Die Hoffnung auf eine rasche Beruhigung im Nahost-Konflikt hat einen Dämpfer bekommen. Trotz der angekündigten zweiwöchigen Waffenruhe zwischen den USA und dem Iran feuert Teheran weiterhin Raketen auf Israel und den Golfstaat Bahrain ab.
In der iranischen Hauptstadt kam es zudem zu Protesten, bei denen amerikanische und israelische Flaggen verbrannt wurden. Die Lage bleibt damit angespannt.
Wie bild.de berichtet, hält sich der Iran nicht an die versprochene Feuerpause. Die Waffenruhe wurde erst in der Nacht auf Mittwoch unter Vermittlung Pakistans verkündet.

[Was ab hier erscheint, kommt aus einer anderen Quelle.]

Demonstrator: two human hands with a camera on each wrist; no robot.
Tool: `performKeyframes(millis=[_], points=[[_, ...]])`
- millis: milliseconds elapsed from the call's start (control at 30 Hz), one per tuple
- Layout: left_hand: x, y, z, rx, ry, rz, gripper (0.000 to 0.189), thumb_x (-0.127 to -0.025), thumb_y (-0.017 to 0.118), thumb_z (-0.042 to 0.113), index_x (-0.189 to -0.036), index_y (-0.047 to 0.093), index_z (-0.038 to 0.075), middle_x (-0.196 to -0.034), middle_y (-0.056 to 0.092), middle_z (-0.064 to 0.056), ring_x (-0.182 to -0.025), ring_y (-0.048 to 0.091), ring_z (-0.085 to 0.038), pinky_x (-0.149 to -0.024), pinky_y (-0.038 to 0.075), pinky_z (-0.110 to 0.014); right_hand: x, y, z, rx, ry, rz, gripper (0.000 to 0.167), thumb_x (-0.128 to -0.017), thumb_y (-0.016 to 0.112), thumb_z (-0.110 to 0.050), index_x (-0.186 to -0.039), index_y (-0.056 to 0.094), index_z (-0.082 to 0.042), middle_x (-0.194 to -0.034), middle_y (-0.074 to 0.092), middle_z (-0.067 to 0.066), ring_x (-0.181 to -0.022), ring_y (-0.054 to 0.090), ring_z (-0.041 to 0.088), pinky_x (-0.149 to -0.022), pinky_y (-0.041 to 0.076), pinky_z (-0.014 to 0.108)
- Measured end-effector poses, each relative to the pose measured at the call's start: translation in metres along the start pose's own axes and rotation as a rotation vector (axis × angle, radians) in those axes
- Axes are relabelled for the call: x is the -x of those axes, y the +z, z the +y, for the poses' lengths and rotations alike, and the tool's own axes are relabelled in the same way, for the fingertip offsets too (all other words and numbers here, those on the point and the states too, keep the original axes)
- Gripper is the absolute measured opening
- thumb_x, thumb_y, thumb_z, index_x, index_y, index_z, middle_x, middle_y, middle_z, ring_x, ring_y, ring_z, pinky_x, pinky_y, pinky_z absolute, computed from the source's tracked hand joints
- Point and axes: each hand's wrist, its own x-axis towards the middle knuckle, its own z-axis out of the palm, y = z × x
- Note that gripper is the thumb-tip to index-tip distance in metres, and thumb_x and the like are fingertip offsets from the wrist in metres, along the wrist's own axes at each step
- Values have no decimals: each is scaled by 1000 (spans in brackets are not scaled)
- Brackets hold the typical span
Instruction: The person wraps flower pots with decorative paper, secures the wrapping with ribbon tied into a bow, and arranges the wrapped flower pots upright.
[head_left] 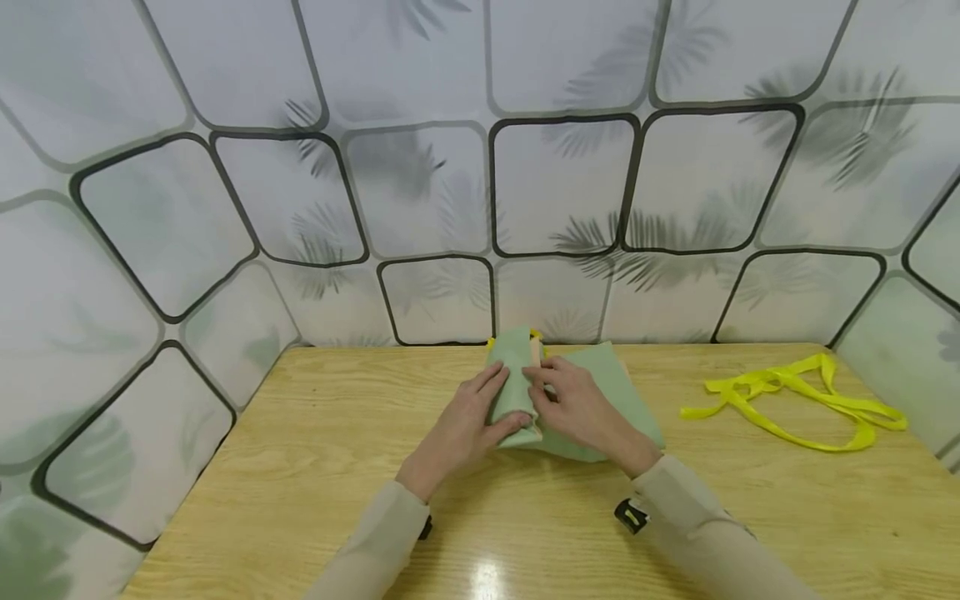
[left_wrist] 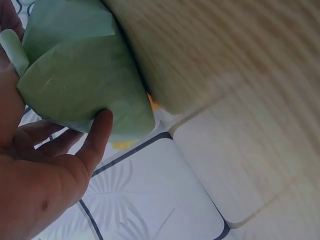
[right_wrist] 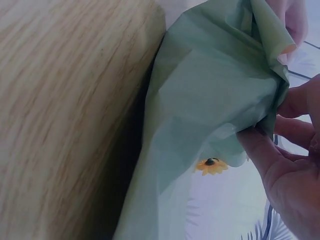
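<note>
A sheet of pale green wrapping paper [head_left: 622, 408] lies on the table, its left part folded over into a wrap. Out of the wrap's far end peeks a yellow flower [right_wrist: 211, 166] with a dark centre. My left hand [head_left: 468, 421] holds the wrap's left side, fingers along it and thumb across its near end. At the fold in the middle, my right hand [head_left: 581, 404] pinches the paper's edge between thumb and fingers. Beside those fingertips a narrow strip of the paper's light beige reverse side shows. The flower's stem is hidden inside the paper.
A loose yellow ribbon [head_left: 855, 404] lies in loops on the right of the wooden table [head_left: 337, 433]. Behind the table's far edge stands a wall [head_left: 420, 192] with a leaf and grid pattern. A small dark device [head_left: 632, 517] sits under the right sleeve.
</note>
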Motion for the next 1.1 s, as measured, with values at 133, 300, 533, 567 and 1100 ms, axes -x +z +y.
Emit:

Die Einigung auf eine Waffenruhe hatte zunächst für Erleichterung an den Finanzmärkten gesorgt. Der Ölpreis brach um rund 16 Prozent ein, die europäischen Börsen legten deutlich zu. Ob die Rally anhält, hängt nun davon ab, wie stabil der Waffenstillstand tatsächlich ist.
Die iranische Bevölkerung ist derweil weiterhin vom Internet abgeschnitten. Auch nach Verkündung der Waffenruhe gelten die Netzsperren aus Kriegszeiten weiter. Kritiker werfen der Regierung in Teheran vor, die eigene Bevölkerung im Dunkeln zu lassen.